E, para gozar um triunfo completo, meditou os meios de tirar o emprego ao pobre diabo.

A cousa não seria difícil: o comendador tinha boas amizades, alguns figurões tomavam chá em casa dele. O rancoroso deu a entender que desejava empregar no lugar do viúvo de Ana um seu afilhado, e o genro do coronel recebeu em Cantagalo a notícia de que, a pretexto de abandono de emprego, lhe haviam lavrado a demissão.

O infeliz esteve a perder a cabeça.

E todas estas novas mal-aventuras afligiam consideravelmente o pai de Gaspar. Era justamente por ocasião delas, que as tais mofinas do Jornal do Comércio recrudesciam de mordacidade.

Aquela perseguição covarde e mesquinha, pingando-lhe todos os meses duas gotas de fel no coração, acabara no fim de alguns anos por enchê-lo de um grande desgosto, que lhe estragava, de todo, o resto da existência.

O comendador torcia-se de gozo com os efeitos de semelhante vingança.

O pai de Gaspar ultimamente confessava já a sua amargura quando um lia uma das tais; mofinas. Ele e o filho empregavam todos os esforços para descobrir quem seria o infame detrator, nada porém, conseguiam: O Jornal do Comércio guardava segredo, e o testa de ferro, o Romão José de Lima, estava pronto a surgir desde que o injuriado chamasse o jornal à responsabilidade. Ninguém sabia explicar aquilo, mas afinal já liam todos as chacotas do comendador, e muitos parvos já gostavam delas e já as esperavam com a risadinha pronta.

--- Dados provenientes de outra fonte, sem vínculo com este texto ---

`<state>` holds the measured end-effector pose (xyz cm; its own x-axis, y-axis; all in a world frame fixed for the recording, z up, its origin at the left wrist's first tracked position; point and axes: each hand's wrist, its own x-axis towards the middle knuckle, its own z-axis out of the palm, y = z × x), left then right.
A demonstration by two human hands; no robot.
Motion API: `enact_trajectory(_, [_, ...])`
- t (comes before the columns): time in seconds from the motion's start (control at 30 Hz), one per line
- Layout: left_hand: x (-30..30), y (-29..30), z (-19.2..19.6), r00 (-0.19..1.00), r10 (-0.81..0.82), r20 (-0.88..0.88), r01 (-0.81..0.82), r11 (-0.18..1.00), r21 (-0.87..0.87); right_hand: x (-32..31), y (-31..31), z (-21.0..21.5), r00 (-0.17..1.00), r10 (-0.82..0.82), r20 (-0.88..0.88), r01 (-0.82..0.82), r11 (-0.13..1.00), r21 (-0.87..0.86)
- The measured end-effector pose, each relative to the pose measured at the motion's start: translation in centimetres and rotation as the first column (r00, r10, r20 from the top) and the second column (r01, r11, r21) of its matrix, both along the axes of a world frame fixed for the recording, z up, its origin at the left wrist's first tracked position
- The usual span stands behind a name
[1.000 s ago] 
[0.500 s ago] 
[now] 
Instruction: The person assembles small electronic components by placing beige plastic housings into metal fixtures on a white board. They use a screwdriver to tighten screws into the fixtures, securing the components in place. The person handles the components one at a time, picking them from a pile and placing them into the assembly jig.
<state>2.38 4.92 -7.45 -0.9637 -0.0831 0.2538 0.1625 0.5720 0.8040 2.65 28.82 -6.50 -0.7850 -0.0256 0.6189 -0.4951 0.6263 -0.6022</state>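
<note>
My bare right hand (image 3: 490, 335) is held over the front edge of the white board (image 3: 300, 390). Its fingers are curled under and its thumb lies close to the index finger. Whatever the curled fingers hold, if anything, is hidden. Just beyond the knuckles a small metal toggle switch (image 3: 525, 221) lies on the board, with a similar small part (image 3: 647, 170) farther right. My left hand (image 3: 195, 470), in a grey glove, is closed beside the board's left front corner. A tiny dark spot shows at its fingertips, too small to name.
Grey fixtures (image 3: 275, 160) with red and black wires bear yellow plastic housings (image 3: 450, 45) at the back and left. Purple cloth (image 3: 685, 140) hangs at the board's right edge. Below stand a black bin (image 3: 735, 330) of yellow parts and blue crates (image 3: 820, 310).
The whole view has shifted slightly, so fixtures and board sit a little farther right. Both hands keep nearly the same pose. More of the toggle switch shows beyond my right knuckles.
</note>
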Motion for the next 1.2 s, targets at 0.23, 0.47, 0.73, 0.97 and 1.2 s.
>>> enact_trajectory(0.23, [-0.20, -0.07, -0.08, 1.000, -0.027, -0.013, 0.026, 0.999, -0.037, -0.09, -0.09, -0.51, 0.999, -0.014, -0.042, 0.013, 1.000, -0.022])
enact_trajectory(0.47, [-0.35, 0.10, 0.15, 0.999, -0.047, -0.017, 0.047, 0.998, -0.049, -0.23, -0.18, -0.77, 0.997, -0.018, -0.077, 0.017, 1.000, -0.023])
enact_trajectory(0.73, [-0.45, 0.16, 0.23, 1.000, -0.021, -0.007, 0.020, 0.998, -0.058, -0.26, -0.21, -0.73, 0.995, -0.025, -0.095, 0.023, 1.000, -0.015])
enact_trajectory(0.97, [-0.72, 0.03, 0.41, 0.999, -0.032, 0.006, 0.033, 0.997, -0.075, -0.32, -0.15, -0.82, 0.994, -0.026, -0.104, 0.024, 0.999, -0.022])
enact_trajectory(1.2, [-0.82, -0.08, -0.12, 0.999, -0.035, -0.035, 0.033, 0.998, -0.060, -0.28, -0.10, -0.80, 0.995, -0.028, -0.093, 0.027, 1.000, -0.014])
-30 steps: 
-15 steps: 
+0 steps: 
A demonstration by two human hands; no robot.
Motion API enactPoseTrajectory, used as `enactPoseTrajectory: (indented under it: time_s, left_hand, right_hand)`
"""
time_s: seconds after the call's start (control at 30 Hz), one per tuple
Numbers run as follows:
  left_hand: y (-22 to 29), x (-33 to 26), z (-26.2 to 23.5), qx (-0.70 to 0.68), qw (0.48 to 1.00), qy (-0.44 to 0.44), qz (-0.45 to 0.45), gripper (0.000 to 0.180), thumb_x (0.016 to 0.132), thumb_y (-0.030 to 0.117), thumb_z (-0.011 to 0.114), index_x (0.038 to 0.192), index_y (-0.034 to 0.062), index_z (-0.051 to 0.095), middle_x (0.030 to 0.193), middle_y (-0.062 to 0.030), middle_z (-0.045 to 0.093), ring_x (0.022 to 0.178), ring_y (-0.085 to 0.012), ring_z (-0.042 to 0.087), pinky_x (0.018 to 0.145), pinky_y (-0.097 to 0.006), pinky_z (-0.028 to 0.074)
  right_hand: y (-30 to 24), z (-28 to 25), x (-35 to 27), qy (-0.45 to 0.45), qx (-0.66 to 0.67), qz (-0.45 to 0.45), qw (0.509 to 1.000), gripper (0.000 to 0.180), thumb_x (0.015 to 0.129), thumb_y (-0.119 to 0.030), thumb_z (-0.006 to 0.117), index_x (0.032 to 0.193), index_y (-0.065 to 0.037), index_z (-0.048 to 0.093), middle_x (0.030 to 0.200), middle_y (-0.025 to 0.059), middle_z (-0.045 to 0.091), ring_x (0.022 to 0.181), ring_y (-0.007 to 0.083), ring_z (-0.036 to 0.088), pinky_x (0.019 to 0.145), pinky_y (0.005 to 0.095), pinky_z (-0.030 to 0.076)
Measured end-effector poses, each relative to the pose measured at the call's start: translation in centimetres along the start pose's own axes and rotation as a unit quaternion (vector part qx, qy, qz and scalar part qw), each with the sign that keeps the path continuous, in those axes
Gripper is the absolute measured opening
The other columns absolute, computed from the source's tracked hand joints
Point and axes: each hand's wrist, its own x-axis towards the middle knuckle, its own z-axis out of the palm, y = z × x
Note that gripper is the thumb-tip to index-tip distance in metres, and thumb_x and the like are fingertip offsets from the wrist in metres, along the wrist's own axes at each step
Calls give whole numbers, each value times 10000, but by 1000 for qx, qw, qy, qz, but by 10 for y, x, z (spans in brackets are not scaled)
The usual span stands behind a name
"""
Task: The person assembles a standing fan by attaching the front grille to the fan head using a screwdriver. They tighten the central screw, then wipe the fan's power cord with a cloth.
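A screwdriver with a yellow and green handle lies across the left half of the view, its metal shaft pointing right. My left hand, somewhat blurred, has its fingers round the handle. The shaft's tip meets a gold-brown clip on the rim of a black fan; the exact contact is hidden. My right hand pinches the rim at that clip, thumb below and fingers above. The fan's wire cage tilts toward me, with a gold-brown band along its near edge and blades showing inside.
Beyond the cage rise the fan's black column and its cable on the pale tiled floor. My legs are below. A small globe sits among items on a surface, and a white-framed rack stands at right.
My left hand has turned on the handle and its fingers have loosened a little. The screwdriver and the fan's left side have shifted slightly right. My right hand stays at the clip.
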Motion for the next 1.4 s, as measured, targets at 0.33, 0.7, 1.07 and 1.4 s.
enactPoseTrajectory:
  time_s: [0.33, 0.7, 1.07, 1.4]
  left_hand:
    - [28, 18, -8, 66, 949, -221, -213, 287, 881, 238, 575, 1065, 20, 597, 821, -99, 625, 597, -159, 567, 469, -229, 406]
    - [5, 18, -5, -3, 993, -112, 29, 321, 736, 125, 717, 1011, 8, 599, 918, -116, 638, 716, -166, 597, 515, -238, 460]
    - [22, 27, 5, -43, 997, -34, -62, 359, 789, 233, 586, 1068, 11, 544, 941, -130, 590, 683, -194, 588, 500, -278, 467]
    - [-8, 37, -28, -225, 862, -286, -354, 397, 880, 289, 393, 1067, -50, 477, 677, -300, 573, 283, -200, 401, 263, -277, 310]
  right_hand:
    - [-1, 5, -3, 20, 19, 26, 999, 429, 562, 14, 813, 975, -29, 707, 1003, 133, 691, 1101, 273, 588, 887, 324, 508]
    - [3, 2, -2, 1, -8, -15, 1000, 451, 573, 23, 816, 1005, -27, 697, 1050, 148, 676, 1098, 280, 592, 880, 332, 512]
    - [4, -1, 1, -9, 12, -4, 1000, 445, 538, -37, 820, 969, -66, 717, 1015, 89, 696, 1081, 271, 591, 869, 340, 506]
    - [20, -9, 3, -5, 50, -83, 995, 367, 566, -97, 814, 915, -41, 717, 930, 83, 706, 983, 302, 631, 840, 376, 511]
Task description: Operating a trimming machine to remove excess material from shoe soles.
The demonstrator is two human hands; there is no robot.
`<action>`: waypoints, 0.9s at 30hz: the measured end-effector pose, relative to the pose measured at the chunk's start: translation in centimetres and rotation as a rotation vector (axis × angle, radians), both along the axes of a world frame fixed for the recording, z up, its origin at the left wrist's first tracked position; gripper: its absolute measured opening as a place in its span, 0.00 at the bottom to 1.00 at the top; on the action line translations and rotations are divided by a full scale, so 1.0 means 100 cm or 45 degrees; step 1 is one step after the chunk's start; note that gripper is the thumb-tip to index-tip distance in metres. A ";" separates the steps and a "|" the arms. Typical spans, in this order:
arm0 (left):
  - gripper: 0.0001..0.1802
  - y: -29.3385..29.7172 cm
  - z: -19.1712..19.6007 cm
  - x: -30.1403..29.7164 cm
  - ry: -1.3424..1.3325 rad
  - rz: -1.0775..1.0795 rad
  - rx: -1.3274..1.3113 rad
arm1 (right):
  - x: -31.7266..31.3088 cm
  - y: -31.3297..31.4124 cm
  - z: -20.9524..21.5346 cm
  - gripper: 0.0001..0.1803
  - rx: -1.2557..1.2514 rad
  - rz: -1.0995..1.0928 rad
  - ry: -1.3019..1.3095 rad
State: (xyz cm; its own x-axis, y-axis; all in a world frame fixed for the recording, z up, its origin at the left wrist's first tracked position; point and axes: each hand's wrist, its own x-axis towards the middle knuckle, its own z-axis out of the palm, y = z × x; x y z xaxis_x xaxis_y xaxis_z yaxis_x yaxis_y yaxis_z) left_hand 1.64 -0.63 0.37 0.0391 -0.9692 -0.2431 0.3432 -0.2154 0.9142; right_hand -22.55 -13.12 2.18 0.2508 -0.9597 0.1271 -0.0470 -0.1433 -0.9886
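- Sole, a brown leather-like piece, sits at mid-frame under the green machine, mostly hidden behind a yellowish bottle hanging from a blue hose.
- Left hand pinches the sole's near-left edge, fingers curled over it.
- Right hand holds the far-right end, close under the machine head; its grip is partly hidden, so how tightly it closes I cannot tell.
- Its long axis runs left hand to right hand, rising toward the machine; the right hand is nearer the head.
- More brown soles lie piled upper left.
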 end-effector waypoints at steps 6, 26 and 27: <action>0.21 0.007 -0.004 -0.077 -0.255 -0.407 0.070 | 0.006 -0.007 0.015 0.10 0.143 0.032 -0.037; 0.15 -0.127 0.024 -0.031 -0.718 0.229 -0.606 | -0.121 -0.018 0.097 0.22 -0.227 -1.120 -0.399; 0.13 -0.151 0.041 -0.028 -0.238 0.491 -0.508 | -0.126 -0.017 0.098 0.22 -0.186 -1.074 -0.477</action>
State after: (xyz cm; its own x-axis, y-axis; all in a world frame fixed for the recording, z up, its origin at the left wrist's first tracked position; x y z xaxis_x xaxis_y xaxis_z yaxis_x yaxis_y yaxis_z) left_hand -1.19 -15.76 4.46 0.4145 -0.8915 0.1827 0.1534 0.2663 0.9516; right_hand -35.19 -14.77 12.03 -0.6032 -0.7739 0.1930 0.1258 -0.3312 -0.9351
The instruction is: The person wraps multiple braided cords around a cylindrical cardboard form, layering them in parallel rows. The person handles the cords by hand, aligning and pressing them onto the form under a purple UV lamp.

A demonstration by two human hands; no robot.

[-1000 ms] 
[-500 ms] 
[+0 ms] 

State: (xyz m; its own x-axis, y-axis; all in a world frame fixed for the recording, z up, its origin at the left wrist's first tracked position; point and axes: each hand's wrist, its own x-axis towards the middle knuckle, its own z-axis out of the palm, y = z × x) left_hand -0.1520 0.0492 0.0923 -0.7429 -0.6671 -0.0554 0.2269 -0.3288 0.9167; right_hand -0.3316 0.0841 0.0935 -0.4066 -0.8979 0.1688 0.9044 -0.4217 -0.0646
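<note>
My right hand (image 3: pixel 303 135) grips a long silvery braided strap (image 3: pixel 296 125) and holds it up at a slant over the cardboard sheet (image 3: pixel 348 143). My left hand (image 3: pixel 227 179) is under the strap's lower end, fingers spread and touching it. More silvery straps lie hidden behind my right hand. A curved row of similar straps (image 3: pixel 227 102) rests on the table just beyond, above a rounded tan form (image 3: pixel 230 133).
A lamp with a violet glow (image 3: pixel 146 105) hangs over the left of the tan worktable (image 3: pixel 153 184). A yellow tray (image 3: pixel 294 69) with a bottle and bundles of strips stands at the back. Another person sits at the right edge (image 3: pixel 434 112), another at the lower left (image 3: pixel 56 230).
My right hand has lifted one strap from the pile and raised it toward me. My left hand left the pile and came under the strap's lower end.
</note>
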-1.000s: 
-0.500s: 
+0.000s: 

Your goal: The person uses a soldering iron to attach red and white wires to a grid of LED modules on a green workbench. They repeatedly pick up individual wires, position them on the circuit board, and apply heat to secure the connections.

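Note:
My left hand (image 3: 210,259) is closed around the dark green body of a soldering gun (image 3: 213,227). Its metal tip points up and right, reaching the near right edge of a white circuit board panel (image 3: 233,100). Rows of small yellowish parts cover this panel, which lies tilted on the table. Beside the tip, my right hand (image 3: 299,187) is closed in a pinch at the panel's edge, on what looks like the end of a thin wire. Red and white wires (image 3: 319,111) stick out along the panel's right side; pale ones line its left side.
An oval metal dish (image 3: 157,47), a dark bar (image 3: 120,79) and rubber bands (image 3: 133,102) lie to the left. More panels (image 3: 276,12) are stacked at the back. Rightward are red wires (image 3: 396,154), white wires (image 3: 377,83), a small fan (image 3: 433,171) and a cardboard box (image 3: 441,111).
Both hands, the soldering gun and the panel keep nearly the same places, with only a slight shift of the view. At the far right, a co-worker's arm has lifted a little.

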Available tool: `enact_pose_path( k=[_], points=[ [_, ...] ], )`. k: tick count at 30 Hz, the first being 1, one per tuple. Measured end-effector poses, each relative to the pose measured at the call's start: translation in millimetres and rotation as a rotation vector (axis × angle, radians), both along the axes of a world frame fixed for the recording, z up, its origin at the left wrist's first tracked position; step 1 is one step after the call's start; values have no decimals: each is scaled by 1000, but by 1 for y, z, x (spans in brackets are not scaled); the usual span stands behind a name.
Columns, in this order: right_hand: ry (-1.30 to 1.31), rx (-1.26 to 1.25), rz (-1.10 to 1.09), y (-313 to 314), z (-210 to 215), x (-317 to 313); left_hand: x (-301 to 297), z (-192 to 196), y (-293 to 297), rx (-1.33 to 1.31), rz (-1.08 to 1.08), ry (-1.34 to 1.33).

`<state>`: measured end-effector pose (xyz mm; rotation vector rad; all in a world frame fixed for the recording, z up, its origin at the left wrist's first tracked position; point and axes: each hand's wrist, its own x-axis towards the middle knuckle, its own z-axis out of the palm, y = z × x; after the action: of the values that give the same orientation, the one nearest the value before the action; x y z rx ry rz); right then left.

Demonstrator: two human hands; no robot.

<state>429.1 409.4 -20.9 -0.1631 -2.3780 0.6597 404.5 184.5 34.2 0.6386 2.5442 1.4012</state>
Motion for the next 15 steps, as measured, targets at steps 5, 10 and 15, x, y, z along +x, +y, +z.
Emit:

Quando o viúvo de Ana foi demitido, o Jornal do Comércio publicou as seguintes palavras:

"Não podemos deixar de dar ao nosso velho amigo, o coronel Pinto Marmelo, os mais bombásticos parabéns pela prova de consideração que o governo acaba de manifestar-lhe, lavrando a demissão de seu condigno genro - o Marmelada. Foi uma medida justa e bem aceita!

"Consta que o Marmelada de ora em diante, à falta de outro meio de vida, passará a tocar realejo na rua, e não sabemos se o sogro, que também anda por baixo, o acompanhará, fardado ou vestido de mono.

Deve ter graça! Cá estamos nós para apreciar.

A sentinela."

E havia quem admirasse a constância do autor de tais sensaborias, sem ninguém prever o formidável escândalo que com elas se armava, como daqui a pouco terá o leitor ocasião de verificar.